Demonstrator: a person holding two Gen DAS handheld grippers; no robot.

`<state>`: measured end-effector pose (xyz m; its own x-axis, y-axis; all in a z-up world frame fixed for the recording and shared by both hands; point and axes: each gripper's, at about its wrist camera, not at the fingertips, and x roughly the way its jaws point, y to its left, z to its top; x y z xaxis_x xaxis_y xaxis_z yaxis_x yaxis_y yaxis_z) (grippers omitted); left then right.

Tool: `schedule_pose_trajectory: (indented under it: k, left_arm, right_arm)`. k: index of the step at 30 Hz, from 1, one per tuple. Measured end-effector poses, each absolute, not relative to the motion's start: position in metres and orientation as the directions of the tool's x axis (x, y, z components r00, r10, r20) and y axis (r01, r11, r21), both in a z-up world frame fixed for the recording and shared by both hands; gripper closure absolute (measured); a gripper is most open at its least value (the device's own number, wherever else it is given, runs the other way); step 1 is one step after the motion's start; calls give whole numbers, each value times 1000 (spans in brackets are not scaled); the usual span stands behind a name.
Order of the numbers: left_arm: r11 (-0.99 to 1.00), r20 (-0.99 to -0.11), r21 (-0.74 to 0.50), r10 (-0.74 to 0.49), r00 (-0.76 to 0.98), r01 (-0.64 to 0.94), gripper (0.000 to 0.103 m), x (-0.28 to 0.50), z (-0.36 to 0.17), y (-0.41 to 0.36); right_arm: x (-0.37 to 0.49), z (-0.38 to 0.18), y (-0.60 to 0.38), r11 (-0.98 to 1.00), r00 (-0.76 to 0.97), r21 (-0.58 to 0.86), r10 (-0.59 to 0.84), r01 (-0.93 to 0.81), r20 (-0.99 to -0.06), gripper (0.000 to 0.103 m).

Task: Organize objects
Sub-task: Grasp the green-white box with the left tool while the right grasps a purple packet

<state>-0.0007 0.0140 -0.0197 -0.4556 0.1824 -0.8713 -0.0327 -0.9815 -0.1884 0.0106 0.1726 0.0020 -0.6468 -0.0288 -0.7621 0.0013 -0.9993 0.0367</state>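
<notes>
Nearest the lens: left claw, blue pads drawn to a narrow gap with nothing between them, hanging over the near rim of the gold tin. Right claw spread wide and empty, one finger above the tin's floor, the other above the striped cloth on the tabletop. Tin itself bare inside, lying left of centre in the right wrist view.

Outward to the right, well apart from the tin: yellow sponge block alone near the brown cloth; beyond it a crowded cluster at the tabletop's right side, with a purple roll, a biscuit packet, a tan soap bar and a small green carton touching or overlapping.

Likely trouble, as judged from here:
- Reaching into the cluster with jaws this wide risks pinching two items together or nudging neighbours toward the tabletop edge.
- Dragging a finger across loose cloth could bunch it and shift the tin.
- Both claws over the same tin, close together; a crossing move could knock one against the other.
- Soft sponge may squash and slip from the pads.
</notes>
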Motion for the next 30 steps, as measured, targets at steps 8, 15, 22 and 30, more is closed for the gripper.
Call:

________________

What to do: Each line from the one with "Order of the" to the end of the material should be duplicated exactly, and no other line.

Written response:
Order of the numbers: left_arm: r11 (-0.99 to 1.00), r20 (-0.99 to -0.11), r21 (-0.74 to 0.50), r10 (-0.74 to 0.49), r00 (-0.76 to 0.98), r01 (-0.64 to 0.94), gripper (0.000 to 0.103 m), x (-0.28 to 0.50), z (-0.36 to 0.17), y (-0.41 to 0.36); right_arm: x (-0.37 to 0.49), z (-0.38 to 0.18), y (-0.60 to 0.38), r11 (-0.98 to 1.00), r00 (-0.76 to 0.97), r21 (-0.58 to 0.86), r10 (-0.59 to 0.84), r01 (-0.93 to 0.81), r20 (-0.99 to -0.06), gripper (0.000 to 0.103 m).

Task: Organize objects
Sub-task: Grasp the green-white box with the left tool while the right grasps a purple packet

<state>-0.0007 0.0140 -0.0197 -0.4556 0.1824 -0.8713 -0.0327 -0.9815 -0.1884 0.0106 0.1726 0.0020 -0.6468 -0.0288 -0.7621 0.0013 -0.9993 0.0367</state>
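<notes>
Nearest the lens: left claw, blue pads drawn to a narrow gap with nothing between them, hanging over the near rim of the gold tin. Right claw spread wide and empty, one finger above the tin's floor, the other above the striped cloth on the tabletop. Tin itself bare inside, lying left of centre in the right wrist view.

Outward to the right, well apart from the tin: yellow sponge block alone near the brown cloth; beyond it a crowded cluster at the tabletop's right side, with a purple roll, a biscuit packet, a tan soap bar and a small green carton touching or overlapping.

Likely trouble, as judged from here:
- Reaching into the cluster with jaws this wide risks pinching two items together or nudging neighbours toward the tabletop edge.
- Dragging a finger across loose cloth could bunch it and shift the tin.
- Both claws over the same tin, close together; a crossing move could knock one against the other.
- Soft sponge may squash and slip from the pads.
</notes>
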Motion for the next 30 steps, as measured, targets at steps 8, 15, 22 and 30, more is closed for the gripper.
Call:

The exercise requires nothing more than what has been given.